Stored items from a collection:
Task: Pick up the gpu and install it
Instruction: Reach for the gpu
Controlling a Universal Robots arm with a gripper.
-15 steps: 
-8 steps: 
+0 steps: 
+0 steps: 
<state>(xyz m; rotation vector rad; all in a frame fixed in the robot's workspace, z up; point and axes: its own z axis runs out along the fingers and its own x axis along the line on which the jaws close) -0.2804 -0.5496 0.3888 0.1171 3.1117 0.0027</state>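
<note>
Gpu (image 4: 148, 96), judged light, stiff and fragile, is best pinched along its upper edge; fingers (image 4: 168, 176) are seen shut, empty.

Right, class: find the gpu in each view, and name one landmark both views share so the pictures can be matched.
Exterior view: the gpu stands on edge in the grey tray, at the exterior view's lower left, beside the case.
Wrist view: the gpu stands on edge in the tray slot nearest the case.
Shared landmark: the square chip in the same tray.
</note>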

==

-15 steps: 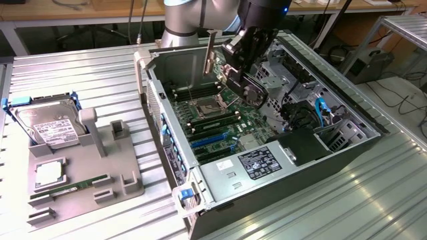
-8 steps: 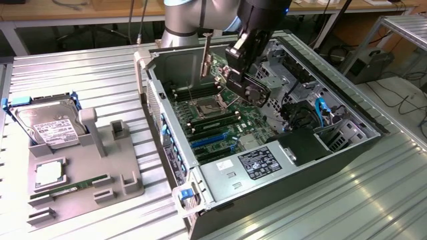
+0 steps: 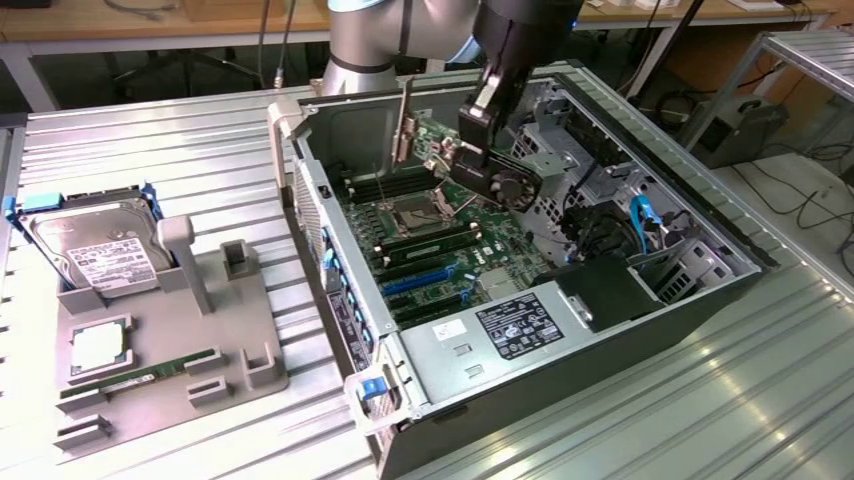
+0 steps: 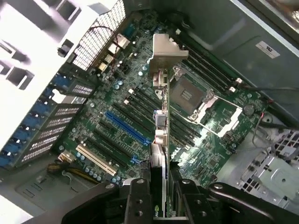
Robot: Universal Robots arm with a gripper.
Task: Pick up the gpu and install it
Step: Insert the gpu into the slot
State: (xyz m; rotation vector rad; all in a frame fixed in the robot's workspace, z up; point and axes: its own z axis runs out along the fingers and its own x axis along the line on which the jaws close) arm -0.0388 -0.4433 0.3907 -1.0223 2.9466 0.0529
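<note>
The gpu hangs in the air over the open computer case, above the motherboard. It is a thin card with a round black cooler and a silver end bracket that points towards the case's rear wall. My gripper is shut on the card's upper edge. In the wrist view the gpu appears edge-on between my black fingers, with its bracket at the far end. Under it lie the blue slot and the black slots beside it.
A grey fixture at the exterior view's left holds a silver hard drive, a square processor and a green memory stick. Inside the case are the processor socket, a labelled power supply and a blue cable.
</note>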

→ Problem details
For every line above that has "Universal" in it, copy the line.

→ Worked solution
Controlling a Universal Robots arm with a gripper.
Robot: Universal Robots arm with a gripper.

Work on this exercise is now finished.